Parallel Pearson Correlation
Motivation
Let’s look at the time it takes to calculate all pairwise correlation for \(n\) variable, with \(m\)=200 samples.
| n | dt |
|---|---|
| 1e+02 | 1.433043e+00 |
| 1e+03 | 1.359290e+02 |
| 2e+03 | 5.371534e+02 |
| 1e+05 | 1.230446e+06 |
Given the timing above, and the extrapolated timing for \(10^{5}\) genes, which is roughly the order of number of genes/transcripts in a transcriptomic profile, it would take 14.2412778 days to finish the calculation. We can save some more time, by only calculating half of the pairs (since \(cor(A,B) = cor(B,A)\)). The computing time is still beyond the patience of an average scientist. Let’s see how much parallelization can help.
Parallelization
mat = MASS::mvrnorm(n=200,mu = rep(1,3),
Sigma = matrix(c(1, 0.2, 0.7,
0.2, 1, 0.2,
0.7, 0.2, 1), nrow=3))Simple parallelization: one variable per worker
In this approach we’ll distribute one column (variable) to each worker available, thus we can scale to at max \(n\) workers, each will calculate \(n\) correlation coefficient.

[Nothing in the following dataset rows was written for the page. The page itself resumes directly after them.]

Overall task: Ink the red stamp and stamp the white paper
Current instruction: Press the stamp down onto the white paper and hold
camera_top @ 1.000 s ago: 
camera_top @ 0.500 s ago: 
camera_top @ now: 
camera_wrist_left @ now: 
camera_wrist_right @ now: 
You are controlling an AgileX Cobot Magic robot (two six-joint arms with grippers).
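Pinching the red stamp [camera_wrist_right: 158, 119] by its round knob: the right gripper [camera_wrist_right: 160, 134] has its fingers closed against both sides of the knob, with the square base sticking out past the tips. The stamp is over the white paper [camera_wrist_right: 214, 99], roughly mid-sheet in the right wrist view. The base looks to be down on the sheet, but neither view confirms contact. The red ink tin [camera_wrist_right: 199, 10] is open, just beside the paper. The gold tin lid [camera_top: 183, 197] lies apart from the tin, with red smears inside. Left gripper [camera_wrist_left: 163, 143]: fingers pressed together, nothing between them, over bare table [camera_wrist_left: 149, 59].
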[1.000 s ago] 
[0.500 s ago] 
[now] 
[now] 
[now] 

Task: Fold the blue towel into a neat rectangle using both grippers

# nCores = detectCores() -2
parCor.1 = function(mat,Ncpus=2) {
output =
(parSapply(cl= makeCluster(Ncpus),
X=1:ncol(mat),
FUN = function(i) {
return(sapply(1:ncol(mat), FUN = function(j) {
return(cor(mat[,i],mat[,j]))
}))
})
)
return(output)
}
# parCor.1(mat,nCores)Speed-up
timing.ser[,'nCpus'] = 1
timing = rbind(timing.ser, timing.par)
ggplot(timing, aes(x=n,y=dt,group=nCpus)) +
scale_x_log10() +
scale_y_log10() +
geom_line(aes(color=factor(nCpus))) +
geom_point(aes(color=factor(nCpus)))
Unfortunately this parallization scheme is not working. The speed-up gained at doubling the cores is actually less than 1: the parallel version is much slower than the serial computation.
timing[,'speedUp'] = 1
for (i in 1:nrow(timing)) {
n = timing[i,'n']
reftime = timing[timing[['n']] == n & timing[['nCpus']] == 1, 'dt']
timing[i,'speedUp'] = reftime / timing[i,'dt']
}
knitr::kable(timing)| n | dt | nCpus | speedUp |
|---|---|---|---|
| 1e+02 | 1.433043e+00 | 1 | 1.0000000 |
| 1e+03 | 1.359290e+02 | 1 | 1.0000000 |
| 2e+03 | 5.371534e+02 | 1 | 1.0000000 |
| 1e+05 | 1.230446e+06 | 1 | 1.0000000 |
| 1e+02 | 8.453151e+02 | 2 | 0.0016953 |
| 1e+03 | 4.105283e+04 | 2 | 0.0033111 |
| 1e+02 | 1.398747e+03 | 4 | 0.0010245 |
| 1e+03 | 3.915751e+04 | 4 | 0.0034713 |
| 1e+02 | 2.325909e+03 | 6 | 0.0006161 |
| 1e+03 | 4.027128e+04 | 6 | 0.0033753 |
| 1e+02 | 2.944231e+03 | 8 | 0.0004867 |
| 1e+03 | 3.734735e+04 | 8 | 0.0036396 |
The curse of I/O
Assuming we eventually have a large enough matrix so that the parallization overhead become smaller compared to that of the performance gain, there is yet another problem when the matrix is too large. Each thread will try to create a copy of the big input matrix, thus quickly draining the system memory. The resulted correlation matrix is a large one, too. For example, it takes 37.252903 gigabytes to store a \(10^5 \times 10^5\) matrix in which each element is a 32-bit float. We can go a bit further to retain only the upper (or lower) triangular matrix to reduce the matrix size by half. Even so, the memory requirement is still somewhat beyond an average machine like a laptop (unless you’re on a really decent one). It means you’ll need to write the output to disk at some point.
A simple approach is to write every column to disk, and read them back up into a matrix when you need them. For the sake of being organized, we can go one step further by consolidating the result into an upper triangular matrix, and write the result in that form. The regular way of handling these I/O might not be sufficient for this task.
Massive parallel: chunk of pairs per worker
In this approach we’ll treat every pair as a compute job, key them with a unique index, send to any compute unit available, and put them back into the result matrix using their key. This approach can be implemented easily with spark, but the necessary functions are not yet ported to sparkR, at the time of this writing.